A program is a closed computation of type $F A$, where $A$ is a ground ADT type.

=== Complex values ===

Expressions such as not true : bool make sense denotationally. But, following the rules above, not can only be encoded using pattern-matching, which would make it a computation, and therefore the overall expression must also be a computation, giving not true : F bool. Similarly, there is no way to obtain 1 from (1,2) without constructing a computation. When modelling CBPV in the equational or category theory, such constructs are indispensable. Levy therefore defines an extended IR, "CBPV with complex values". This IR extends let-binding to bind values within a value expression, and also to pattern-match a value with each clause returning a value expression. Besides modelling, such constructs also make writing programs in CBPV more natural.

Complex values complicate the operational semantics, in particular requiring an arbitrary decision of when to evaluate the complex value. Such a decision has no semantic significance because evaluating complex values has no side effects. Also, it is possible to syntactically convert any computation or closed expression to one of the same type and denotation without complex values.

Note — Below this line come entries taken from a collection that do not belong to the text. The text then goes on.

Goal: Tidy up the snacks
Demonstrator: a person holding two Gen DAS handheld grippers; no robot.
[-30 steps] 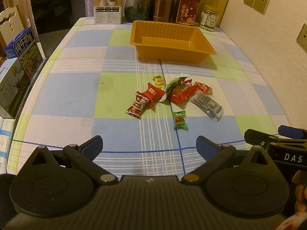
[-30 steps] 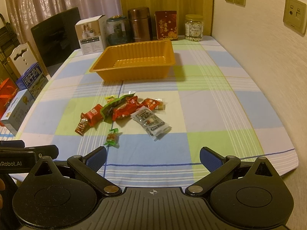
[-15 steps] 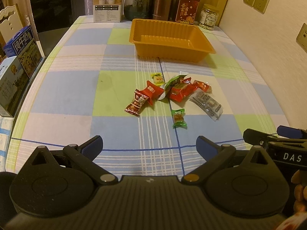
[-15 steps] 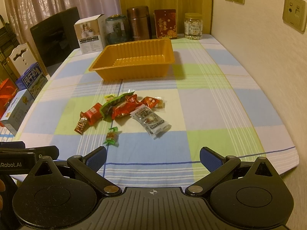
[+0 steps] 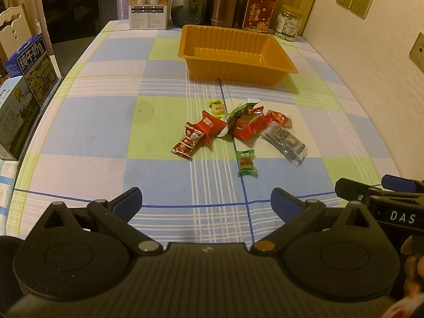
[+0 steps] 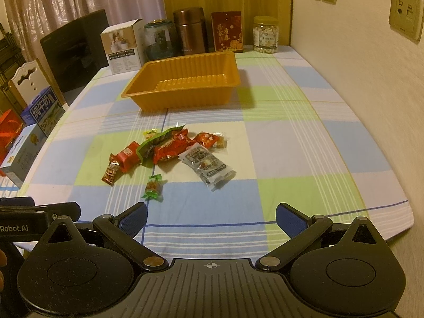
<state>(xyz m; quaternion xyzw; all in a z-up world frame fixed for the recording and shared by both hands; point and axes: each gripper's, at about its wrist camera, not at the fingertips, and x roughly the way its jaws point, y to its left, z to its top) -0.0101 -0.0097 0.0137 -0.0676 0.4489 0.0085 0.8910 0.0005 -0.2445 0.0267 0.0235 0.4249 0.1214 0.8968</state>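
Observation:
Several wrapped snacks lie in a loose pile mid-table: a red packet (image 5: pixel 210 127), a larger red pack (image 5: pixel 247 126) (image 6: pixel 169 149), a clear silver pack (image 5: pixel 286 143) (image 6: pixel 208 165), a green candy (image 5: pixel 246 163) (image 6: pixel 153 187) nearest me, and a small dark-red candy (image 5: pixel 186 145) (image 6: pixel 111 172). Behind them stands an empty orange tray (image 5: pixel 235 53) (image 6: pixel 182 79). My left gripper (image 5: pixel 206 202) and right gripper (image 6: pixel 212 216) hover over the near table edge, both open with nothing between the fingers, well short of the pile.
Along the back stand a white box (image 5: pixel 148 5), a glass jar (image 5: pixel 189 4), a brown canister (image 5: pixel 224 2), a red tin (image 5: pixel 259 10) and a nut jar (image 5: pixel 287 23). Milk cartons (image 5: pixel 29 66) sit off the left edge. A wall (image 6: pixel 371 92) borders the right.
Both grippers have drawn slightly back and up, so the pile and tray sit a little farther away. Nothing on the table has moved; both grippers stay open.

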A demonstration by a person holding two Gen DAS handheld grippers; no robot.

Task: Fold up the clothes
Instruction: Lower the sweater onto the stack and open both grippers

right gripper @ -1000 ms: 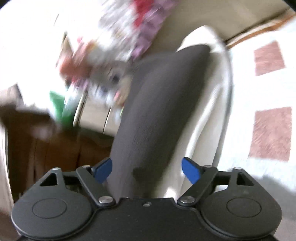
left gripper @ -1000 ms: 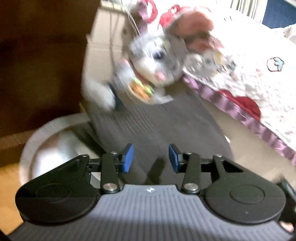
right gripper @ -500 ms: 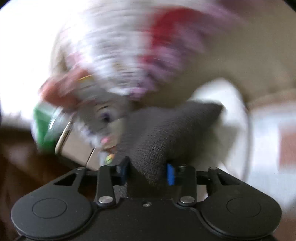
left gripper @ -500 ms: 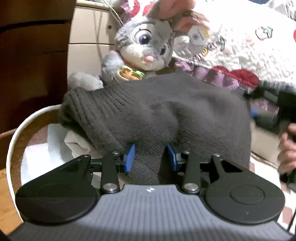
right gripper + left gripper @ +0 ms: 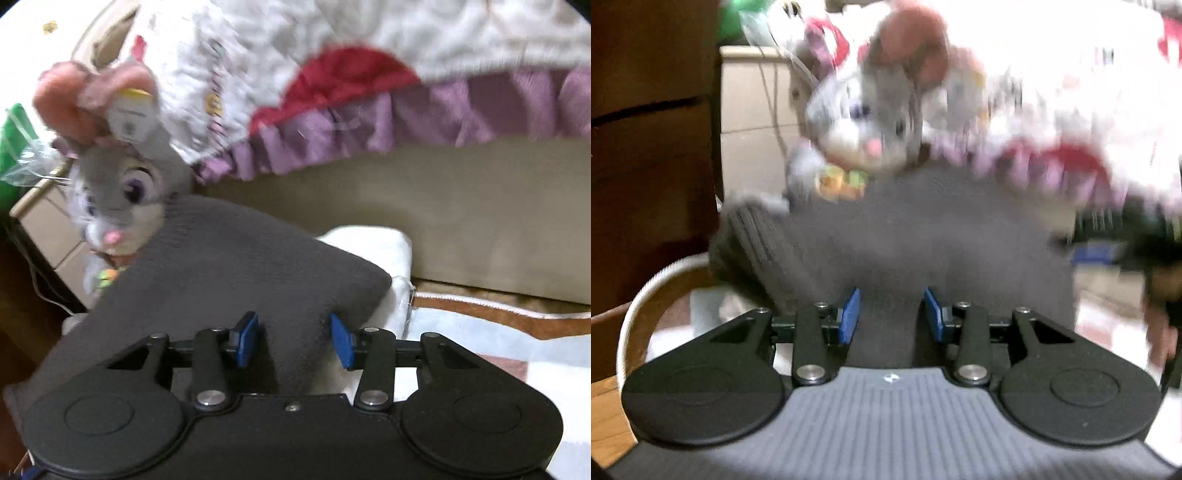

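Sweater (image 5: 229, 273) lifted since earlier, right tool (image 5: 293, 341) opening

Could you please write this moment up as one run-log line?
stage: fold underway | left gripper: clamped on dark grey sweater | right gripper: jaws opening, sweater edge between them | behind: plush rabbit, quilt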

Therefore, many presentations omit complex values.

== Translation ==

The CBV translation produces CBPV values for each expression. A CBV function λx.M : $A \to_v B$ is translated to thunk λx.M^{v} : $U (A^v \to F B^v)$. A CBV application M N : $A$ is translated to a computation M^{v} to f in N^{v} to x in x'(force f) of type $F A$, making the order of evaluation explicit. A pattern match match V as { (1,...) in M_1, ... } is translated as V^{v} to z in match z as { (1,...) in M_1^{v}, ... }. Values are wrapped with return when necessary, but otherwise remain unmodified. In some translations, sequencing may be required, such as translating inl M to M to x. return inl x.

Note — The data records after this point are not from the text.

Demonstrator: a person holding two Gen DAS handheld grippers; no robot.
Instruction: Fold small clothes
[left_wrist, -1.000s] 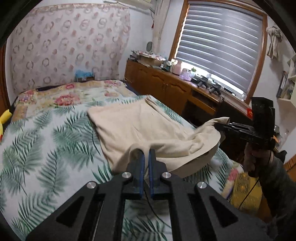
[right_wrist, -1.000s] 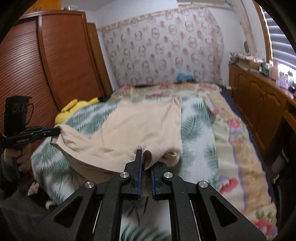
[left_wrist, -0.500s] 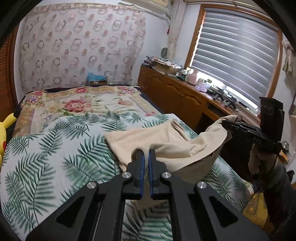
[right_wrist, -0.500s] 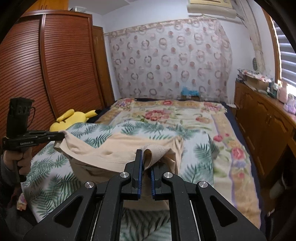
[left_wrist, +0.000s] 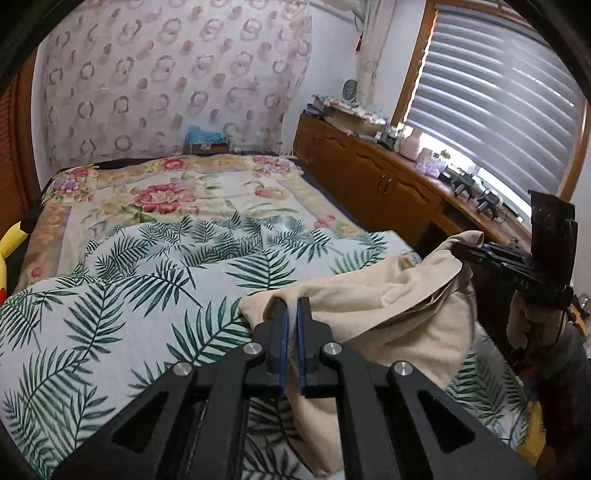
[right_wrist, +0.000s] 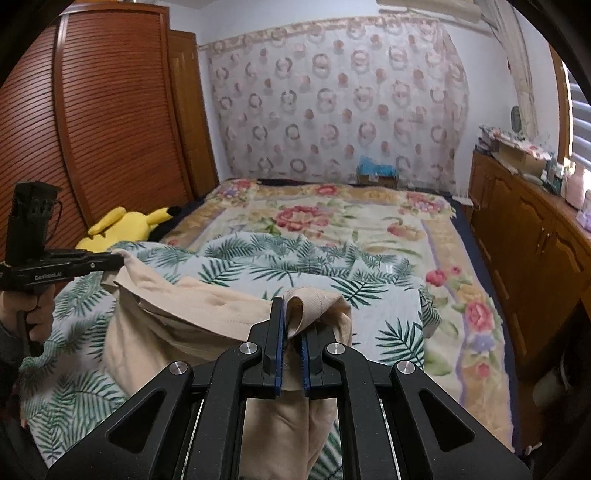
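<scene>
A beige garment (left_wrist: 388, 306) hangs between my two grippers above the near end of the bed. My left gripper (left_wrist: 290, 314) is shut on one corner of it; it also shows in the right wrist view (right_wrist: 118, 260) at the far left. My right gripper (right_wrist: 291, 314) is shut on the other corner of the garment (right_wrist: 207, 314), a folded hem sticking up between its fingers; it also shows in the left wrist view (left_wrist: 458, 249) at the right. The cloth sags between them and drapes down over the bed's edge.
The bed carries a palm-leaf sheet (left_wrist: 122, 291) over a floral blanket (right_wrist: 332, 218). A yellow plush toy (right_wrist: 122, 229) lies at the bed's left side by a wooden wardrobe (right_wrist: 92, 122). Wooden cabinets (left_wrist: 373, 181) with clutter stand under the window at right.
Both grippers have pulled the garment toward the near end of the bed and lifted it. It lay spread flat before; now it hangs bunched between them.
</scene>
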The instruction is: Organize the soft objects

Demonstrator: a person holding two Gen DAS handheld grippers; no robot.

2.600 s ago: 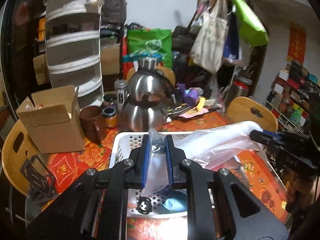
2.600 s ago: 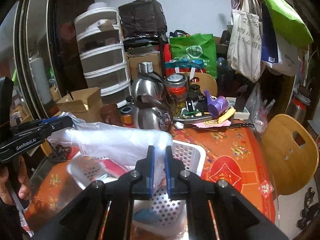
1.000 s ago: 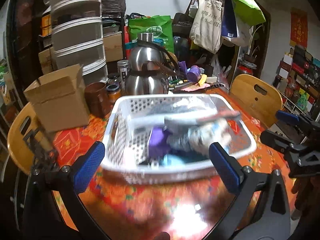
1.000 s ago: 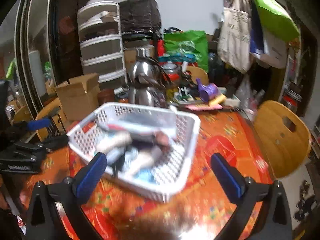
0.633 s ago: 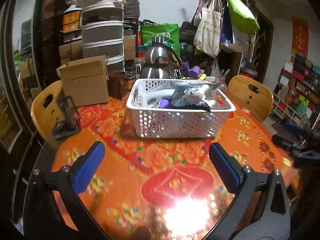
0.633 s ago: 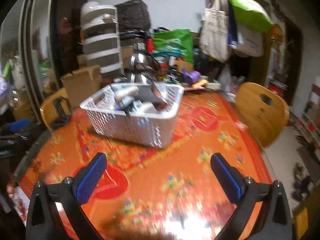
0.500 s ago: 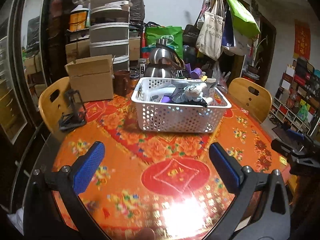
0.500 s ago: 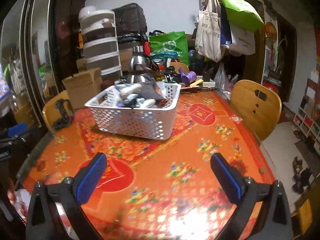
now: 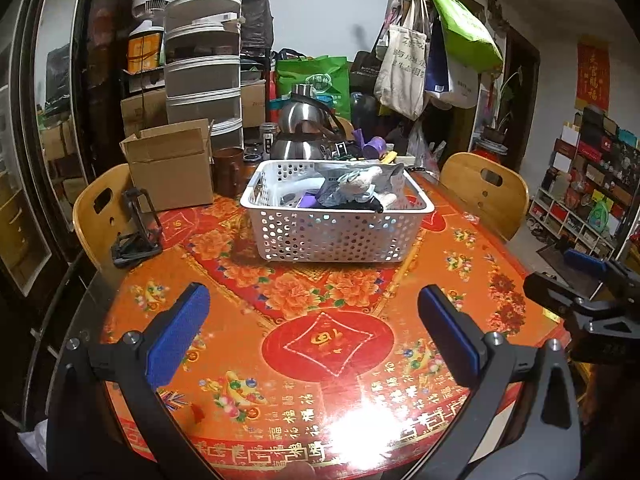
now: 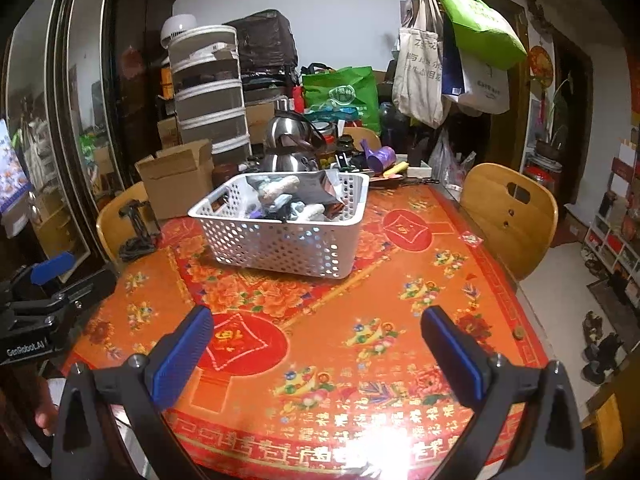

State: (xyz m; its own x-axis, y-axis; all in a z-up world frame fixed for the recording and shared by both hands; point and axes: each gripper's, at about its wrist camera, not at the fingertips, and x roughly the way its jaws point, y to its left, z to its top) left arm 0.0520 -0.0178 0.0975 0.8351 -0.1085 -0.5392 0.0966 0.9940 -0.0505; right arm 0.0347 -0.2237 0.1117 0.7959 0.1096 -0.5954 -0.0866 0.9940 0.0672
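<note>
Hovering over the near edge of the table (image 9: pixel 320 344), the left hand-held gripper (image 9: pixel 314 332) has its jaws spread wide and grips nothing; its blue pads (image 9: pixel 178 334) frame bare orange cloth. Straight ahead of it, well apart, sits the white basket (image 9: pixel 336 236), piled with soft things (image 9: pixel 356 192): a grey plush piece, something purple, crumpled plastic. Beyond the basket and to its left stands a box (image 9: pixel 172 168) with flaps up, and behind the basket a steel kettle (image 9: pixel 300 136). A small black stand (image 9: pixel 134 232) rests ahead and far left of this hand-held gripper, by a wooden chair (image 9: pixel 100 216).

The right hand-held gripper (image 10: pixel 316 344) is likewise wide open and empty, low over the table (image 10: pixel 340 320). From it the basket (image 10: pixel 280 240) lies ahead and slightly left, well apart, the soft things (image 10: pixel 288 200) heaped above its rim. A second chair (image 10: pixel 508 216) stands ahead on its right. Each camera catches the other tool at the frame edge: the right one (image 9: pixel 580 292) off to the left gripper's right, the left one (image 10: pixel 52 284) off to the right gripper's left, a hand (image 10: pixel 44 412) below it.
</note>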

The CBN translation produces CBPV computations for each expression. A CBN function λx.M : $A \to B$ translates unaltered, λx.M^{N} : $(U A^n) \to X^n$. A CBN application M N : $C$ is translated to a computation M^{v} (thunk N^{v}) of type $C^n$. A pattern match match V as { (1,...) in M_1, ... } is translated similarly to CBN as V^{n} to z in match z as { (1,...) in M_1^{n}, ... }. ADT values are wrapped with return, but force and thunk are also necessary on internal structure. Levy's translation assumes that M = force (thunk M), which does indeed hold.

It is also possible to extend CBPV to model call-by-need, by introducing a M need x. N construct that allows visible sharing. This construct has semantics similar to M name x. N = (λy.N[x ↦ (force y)])(thunk M), except that with the need construct, the thunk of M is evaluated at most once.

== Modifications ==

Some authors have noted that CBPV can be simplified, by removing either the U type constructor (thunks) or the F type constructor (computations returning values). Egger and Møgelberg justify omitting U on the grounds of streamlined syntax and avoiding the clutter of inferable conversions from computations to values. This choice makes computation types a subset of value types, and it is then natural to expand function types to a full function space between values. They term their calculus the "Enriched Effects Calculus". This modified calculus is equivalent to a superset of CBPV via a bidirectional semantics-preserving translation. Ehrhard in contrast omits the F type constructor, making values a subset of computations. Ehrhard renames computations to "general types" to better reflect their semantics. This modified calculus, the "half-polarized lambda calculus", has close connections to linear logic. It can be translated bidirectionally to a subset of a fully-polarized variant of CBPV.

== Award ==
Paul Blain Levy received the 2025 Alonzo Church Award for his work on CBPV.